Action item: Which lines below hold the word "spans"? Report each one.

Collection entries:
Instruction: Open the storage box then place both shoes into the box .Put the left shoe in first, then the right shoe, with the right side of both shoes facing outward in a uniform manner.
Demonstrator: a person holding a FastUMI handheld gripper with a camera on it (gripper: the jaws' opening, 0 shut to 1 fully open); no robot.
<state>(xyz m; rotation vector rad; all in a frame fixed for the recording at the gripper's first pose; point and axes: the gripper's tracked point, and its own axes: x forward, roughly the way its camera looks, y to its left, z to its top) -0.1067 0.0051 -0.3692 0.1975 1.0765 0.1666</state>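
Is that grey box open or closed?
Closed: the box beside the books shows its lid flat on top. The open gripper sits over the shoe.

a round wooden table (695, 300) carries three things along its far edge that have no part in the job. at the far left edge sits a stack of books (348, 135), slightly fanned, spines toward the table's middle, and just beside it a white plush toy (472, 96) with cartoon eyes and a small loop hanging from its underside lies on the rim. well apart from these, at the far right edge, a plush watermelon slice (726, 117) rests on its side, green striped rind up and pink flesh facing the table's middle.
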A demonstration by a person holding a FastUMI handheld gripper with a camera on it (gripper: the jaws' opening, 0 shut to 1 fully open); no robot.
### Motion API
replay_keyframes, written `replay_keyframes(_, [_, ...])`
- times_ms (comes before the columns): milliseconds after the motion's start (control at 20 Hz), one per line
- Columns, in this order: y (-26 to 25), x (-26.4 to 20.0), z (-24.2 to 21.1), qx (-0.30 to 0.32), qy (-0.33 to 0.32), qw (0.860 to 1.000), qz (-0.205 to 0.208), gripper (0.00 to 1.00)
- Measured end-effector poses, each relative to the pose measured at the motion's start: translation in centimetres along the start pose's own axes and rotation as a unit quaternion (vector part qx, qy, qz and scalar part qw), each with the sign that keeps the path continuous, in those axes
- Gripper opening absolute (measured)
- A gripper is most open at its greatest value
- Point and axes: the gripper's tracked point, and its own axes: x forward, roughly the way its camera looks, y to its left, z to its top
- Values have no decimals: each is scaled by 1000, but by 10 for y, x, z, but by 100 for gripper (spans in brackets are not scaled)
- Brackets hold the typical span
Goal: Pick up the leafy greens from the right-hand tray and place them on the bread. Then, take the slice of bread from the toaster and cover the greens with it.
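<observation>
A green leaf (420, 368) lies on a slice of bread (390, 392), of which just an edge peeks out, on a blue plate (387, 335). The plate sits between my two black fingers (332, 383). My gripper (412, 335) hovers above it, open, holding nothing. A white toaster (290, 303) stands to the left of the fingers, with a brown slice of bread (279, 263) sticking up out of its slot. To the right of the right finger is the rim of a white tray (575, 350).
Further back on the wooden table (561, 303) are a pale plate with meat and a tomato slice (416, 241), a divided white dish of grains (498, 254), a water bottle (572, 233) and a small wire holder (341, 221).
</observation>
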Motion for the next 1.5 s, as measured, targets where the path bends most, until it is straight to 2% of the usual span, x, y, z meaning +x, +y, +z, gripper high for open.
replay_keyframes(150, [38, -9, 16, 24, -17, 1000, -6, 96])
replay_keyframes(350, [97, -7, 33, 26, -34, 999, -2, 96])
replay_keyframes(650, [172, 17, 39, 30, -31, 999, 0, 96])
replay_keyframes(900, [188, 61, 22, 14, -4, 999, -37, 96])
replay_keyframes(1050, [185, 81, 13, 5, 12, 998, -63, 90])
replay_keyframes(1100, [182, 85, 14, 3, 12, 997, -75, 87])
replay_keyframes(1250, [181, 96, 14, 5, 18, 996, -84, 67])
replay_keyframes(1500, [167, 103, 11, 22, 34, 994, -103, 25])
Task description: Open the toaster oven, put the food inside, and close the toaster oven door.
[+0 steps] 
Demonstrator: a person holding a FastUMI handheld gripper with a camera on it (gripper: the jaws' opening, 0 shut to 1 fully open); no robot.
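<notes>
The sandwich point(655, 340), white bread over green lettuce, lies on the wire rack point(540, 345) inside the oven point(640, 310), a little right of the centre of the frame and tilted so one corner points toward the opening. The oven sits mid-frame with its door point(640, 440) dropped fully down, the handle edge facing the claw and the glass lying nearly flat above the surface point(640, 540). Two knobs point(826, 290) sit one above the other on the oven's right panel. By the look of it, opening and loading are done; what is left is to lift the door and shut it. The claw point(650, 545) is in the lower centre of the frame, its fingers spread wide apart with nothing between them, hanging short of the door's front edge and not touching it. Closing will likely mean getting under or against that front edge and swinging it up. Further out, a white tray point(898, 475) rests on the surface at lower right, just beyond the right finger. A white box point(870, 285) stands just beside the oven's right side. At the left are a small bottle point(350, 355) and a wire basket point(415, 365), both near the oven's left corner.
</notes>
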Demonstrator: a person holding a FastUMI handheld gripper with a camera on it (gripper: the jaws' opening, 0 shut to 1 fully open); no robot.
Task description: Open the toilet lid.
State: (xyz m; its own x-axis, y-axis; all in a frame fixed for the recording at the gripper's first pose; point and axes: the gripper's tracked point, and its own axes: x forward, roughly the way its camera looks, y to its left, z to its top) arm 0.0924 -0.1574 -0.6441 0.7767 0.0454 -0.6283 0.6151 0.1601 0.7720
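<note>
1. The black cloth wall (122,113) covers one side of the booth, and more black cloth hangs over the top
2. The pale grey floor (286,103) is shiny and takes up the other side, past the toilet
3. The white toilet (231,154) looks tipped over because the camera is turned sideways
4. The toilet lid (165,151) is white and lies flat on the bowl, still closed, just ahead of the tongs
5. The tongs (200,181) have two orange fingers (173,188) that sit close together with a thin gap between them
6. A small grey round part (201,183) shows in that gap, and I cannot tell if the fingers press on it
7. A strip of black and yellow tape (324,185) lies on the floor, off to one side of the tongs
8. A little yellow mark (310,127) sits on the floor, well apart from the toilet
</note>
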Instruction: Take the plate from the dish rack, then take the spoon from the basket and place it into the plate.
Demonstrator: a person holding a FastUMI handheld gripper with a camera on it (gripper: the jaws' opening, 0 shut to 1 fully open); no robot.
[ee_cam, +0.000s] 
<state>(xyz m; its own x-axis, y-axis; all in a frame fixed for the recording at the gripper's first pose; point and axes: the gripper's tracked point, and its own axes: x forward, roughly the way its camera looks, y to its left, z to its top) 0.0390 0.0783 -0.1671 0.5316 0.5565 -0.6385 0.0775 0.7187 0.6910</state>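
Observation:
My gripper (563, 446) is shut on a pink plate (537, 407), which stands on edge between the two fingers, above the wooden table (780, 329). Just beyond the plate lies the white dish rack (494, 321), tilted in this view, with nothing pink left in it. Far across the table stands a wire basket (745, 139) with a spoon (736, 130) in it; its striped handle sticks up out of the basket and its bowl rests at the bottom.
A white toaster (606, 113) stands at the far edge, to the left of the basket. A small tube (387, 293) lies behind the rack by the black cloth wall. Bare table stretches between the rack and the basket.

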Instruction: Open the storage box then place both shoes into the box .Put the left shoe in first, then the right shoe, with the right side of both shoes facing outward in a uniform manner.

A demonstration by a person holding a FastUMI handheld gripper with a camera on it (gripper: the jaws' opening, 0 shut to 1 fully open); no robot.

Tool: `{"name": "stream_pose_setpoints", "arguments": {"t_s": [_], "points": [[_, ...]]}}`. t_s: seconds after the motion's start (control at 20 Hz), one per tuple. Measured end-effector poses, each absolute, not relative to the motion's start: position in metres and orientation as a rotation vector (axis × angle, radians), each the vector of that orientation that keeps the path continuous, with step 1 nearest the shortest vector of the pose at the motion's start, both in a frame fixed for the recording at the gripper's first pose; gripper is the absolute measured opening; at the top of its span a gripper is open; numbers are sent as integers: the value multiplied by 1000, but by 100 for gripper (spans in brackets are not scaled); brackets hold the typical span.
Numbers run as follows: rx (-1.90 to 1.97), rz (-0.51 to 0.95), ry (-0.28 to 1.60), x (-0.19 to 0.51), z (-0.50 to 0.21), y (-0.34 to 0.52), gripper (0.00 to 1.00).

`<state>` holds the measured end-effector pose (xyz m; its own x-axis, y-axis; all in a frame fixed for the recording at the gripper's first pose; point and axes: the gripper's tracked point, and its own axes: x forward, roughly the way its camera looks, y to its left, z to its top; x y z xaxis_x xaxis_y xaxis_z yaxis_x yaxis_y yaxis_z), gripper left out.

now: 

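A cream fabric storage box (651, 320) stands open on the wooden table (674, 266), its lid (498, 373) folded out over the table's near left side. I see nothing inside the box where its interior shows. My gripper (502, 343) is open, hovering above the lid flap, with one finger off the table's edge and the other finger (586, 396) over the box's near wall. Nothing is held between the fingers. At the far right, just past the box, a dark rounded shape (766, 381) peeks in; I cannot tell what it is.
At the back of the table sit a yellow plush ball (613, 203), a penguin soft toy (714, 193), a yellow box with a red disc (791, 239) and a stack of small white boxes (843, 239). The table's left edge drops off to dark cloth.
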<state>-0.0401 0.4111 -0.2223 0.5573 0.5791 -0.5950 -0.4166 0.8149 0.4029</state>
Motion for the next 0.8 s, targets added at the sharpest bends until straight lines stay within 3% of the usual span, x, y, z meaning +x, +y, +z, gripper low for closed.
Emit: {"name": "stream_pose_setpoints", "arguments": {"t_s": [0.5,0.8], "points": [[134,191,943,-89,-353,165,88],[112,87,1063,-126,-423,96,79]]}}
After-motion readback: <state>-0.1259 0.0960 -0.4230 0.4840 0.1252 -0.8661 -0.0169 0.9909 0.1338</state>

Answer to this exercise:
- Values have no decimals: each is scaled by 1000, but by 10 for y, x, z, but by 100 for gripper (spans in brackets are not scaled)
Tool: `{"name": "stream_pose_setpoints", "arguments": {"t_s": [_], "points": [[_, ...]]}}`. t_s: seconds after the motion's start (control at 20 Hz), one per tuple. Measured end-effector poses, each absolute, not relative to the motion's start: position in metres and orientation as a rotation vector (axis × angle, radians), each the vector of that orientation that keeps the path continuous, with step 1 nearest the shortest vector of the pose at the motion's start, both in a frame fixed for the recording at the gripper's first pose; gripper is the absolute measured opening; at the top of its span a gripper is open; numbers are sent as integers: the value multiplied by 1000, but by 100 for gripper (spans in brackets are not scaled); brackets hold the typical span.

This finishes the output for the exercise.